Cresce a menina. Quase moça, auxiliar da bibliotecária no Ginásio Antônio Araripe, mergulhou em Germinal e sentiu “como se a cabeça estilhaçasse”. Percebeu, com a inteligência e perspicácia que lhe são peculiares, o sentimento do qual Maiakovski também compartilha: “A palavra é um barril de pólvora”. Quando explode, a imaginação voa solta e o mundo nunca mais vai ser o mesmo para quem o vivenciou por esses outros olhos, construídos a milhares de mãos, pois não são somente autor e leitor os envolvidos nesse jogo. Os horizontes se ampliam. O sertão passa a ser o mundo.
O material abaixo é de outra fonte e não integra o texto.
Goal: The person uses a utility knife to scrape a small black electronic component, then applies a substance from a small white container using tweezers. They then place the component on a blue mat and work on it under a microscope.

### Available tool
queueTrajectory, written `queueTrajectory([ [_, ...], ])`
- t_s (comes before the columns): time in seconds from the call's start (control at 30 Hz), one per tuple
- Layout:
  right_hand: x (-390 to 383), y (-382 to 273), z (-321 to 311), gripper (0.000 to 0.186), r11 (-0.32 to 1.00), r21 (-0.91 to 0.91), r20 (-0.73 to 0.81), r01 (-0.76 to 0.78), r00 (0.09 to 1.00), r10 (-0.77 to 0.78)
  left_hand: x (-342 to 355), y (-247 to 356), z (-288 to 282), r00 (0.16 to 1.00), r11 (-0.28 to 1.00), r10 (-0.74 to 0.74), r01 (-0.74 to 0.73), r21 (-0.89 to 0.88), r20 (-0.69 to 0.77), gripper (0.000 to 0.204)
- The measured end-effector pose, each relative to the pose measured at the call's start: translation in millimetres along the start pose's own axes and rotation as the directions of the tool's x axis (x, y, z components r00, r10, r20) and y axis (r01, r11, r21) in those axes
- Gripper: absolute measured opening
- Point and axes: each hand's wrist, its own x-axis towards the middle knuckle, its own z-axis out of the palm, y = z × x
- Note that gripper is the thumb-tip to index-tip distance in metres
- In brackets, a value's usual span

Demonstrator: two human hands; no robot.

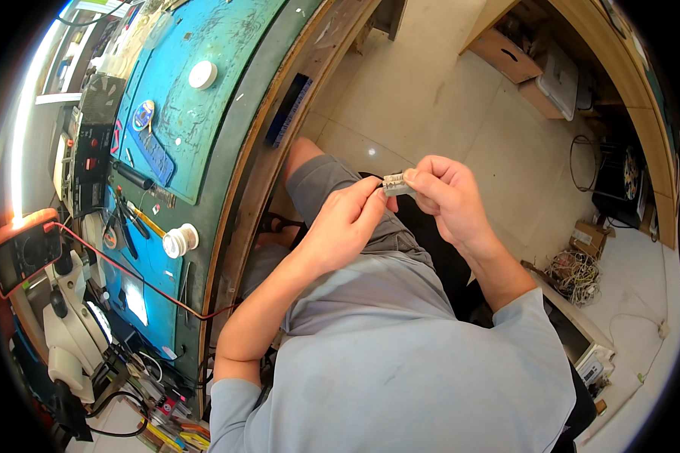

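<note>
Above my lap, both hands meet at a small flat greyish piece with dark cut-outs, which looks like a double-edged razor blade. My left hand pinches its left end between thumb and fingers. At the other end, the thumb and forefinger of my right hand are closed on it, with the remaining fingers curled. Fingertips cover both ends of the piece, so only its middle shows.
To the left stands a workbench with a blue mat, carrying a solder wire spool, pliers and a white round container. A multimeter and microscope stand farther left. Tangled wires lie on the floor at right.
</note>
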Motion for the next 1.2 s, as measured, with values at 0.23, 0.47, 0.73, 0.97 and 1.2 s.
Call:
queueTrajectory([
  [0.23,0.7,4.0,1.5,0.023,1.000,-0.030,-0.005,0.009,1.000,-0.009,-0.9,2.0,-2.8,1.000,0.999,-0.028,0.028,0.028,0.006,0.022],
  [0.47,3.0,6.5,4.4,0.022,0.999,-0.032,-0.036,0.016,0.999,-0.017,-1.7,4.8,-2.5,1.000,0.997,0.011,-0.009,0.078,-0.019,0.021],
  [0.73,11.6,9.0,1.1,0.022,0.998,0.019,-0.160,0.052,0.986,-0.049,-4.1,-2.0,-0.2,0.999,0.995,0.043,-0.040,0.088,-0.024,0.023],
  [0.97,6.9,9.0,-7.0,0.024,0.994,0.076,-0.121,0.075,0.991,-0.066,-2.4,6.4,-6.2,0.999,0.998,0.003,-0.001,0.057,-0.053,0.024],
  [1.2,3.4,9.4,8.7,0.023,0.998,0.043,-0.064,-0.047,0.997,0.049,-4.5,1.6,-4.3,0.999,0.999,0.000,0.001,0.040,-0.045,0.024],
])
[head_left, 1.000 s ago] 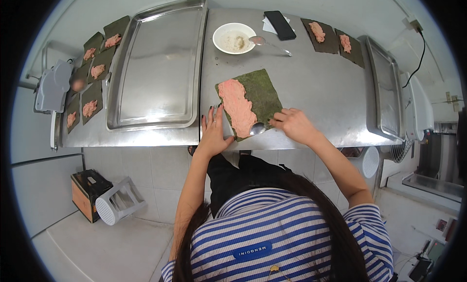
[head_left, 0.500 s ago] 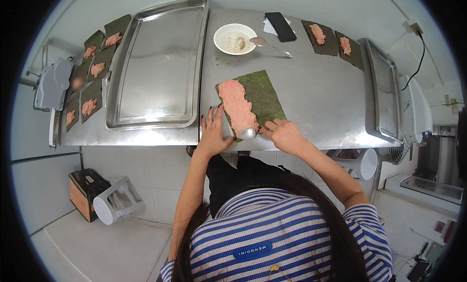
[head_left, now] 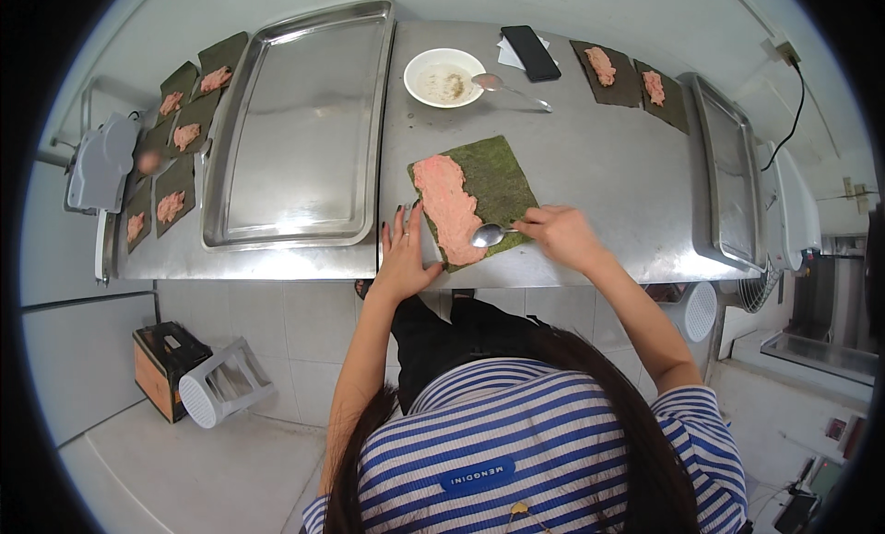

Irreverente desde nova? Na medida do possível. Não é fácil imaginar Adelaide Gonçalves fazendo trabalho de catequese nos distritos de Tauá. Mas “há passagens inescapáveis na vida de uma pessoa”. Não destino, como faz questão de frisar. Tanto que passou da mocinha catequista àquela que quer estar ao lado dos pobres da terra. E as lembranças agora são povoadas por “uns padres que não vestem batina, falam em sindicato, são perseguidos pelos poderosos do lugar”.
Adelaide próxima dos 20 anos: Fortaleza, agora não mais só as férias em casa da tia de classe média. A vida, nessa época, era eterna descoberta, desencadear de acontecimentos impactantes. Abalaram-na profundamente os vários Severinos, que morrem “de velhice antes dos trinta, de emboscada antes dos vinte, de fome um pouco por dia”. As greves do ABC faziam o peito vibrar. O Socialismo parecia cada vez mais próximo. Cuba emocionava e motivava. Por um governo dos trabalhadores, a professora de História ingressa no PT, onde atuou por mais de 20 anos, ao fim dos quais concluiu que “o partido era partido” e a burocratização já havia tomado conta de tudo há bastante tempo.
As palavras – de novo o barril de pólvora! – e a vivência no Pirambu detonam as revoluções interiores, as que pegam na veia, são pra valer. As crianças tinham os cotovelos deformados por bichos-de-pé. Era a miséria urbana. Naquele momento, o que mais coube foi Gorki – “Estou falando de homens que um dia foram homens” – e a vontade dilacerante e pungente de fazer alguma coisa. Estava ganha para o lado esquerdo do mundo. Constrói uma vida em que a questão social é vista como primordial e com um olho sensível, “sin perder la ternura jamás”.
Há também a face da pesquisadora que ousa atender ao chamado de seus objetos de pesquisa, o jornalismo abusado dos trabalhadores, “sem compromisso com o bom vernáculo”, mas apenas com o novo devir – a aurora de um mundo livre e justo. Na cultura proletária, encantam-lhe o teatro social, as greves – “a coreografia das greves” –, os hinos, o barulho de um piquete, os cortejos de 1º de maio. O coração floresce ao pensar nas possibilidades que a História reserva.Com que tremenda lucidez esta mulher reafirma sua crença na necessidade da Revolução e no potencial da América Latina em construir uma nova ordem social! Contra os consensos fabricados em escala mundial, com tanta força introjetados em nós, Adelaide apresenta a perspectiva radicalmente histórica de que “o mundo pode dobrar uma esquina”. Ela concretiza a audácia de sonhar com que a vida seja boa para toda a gente.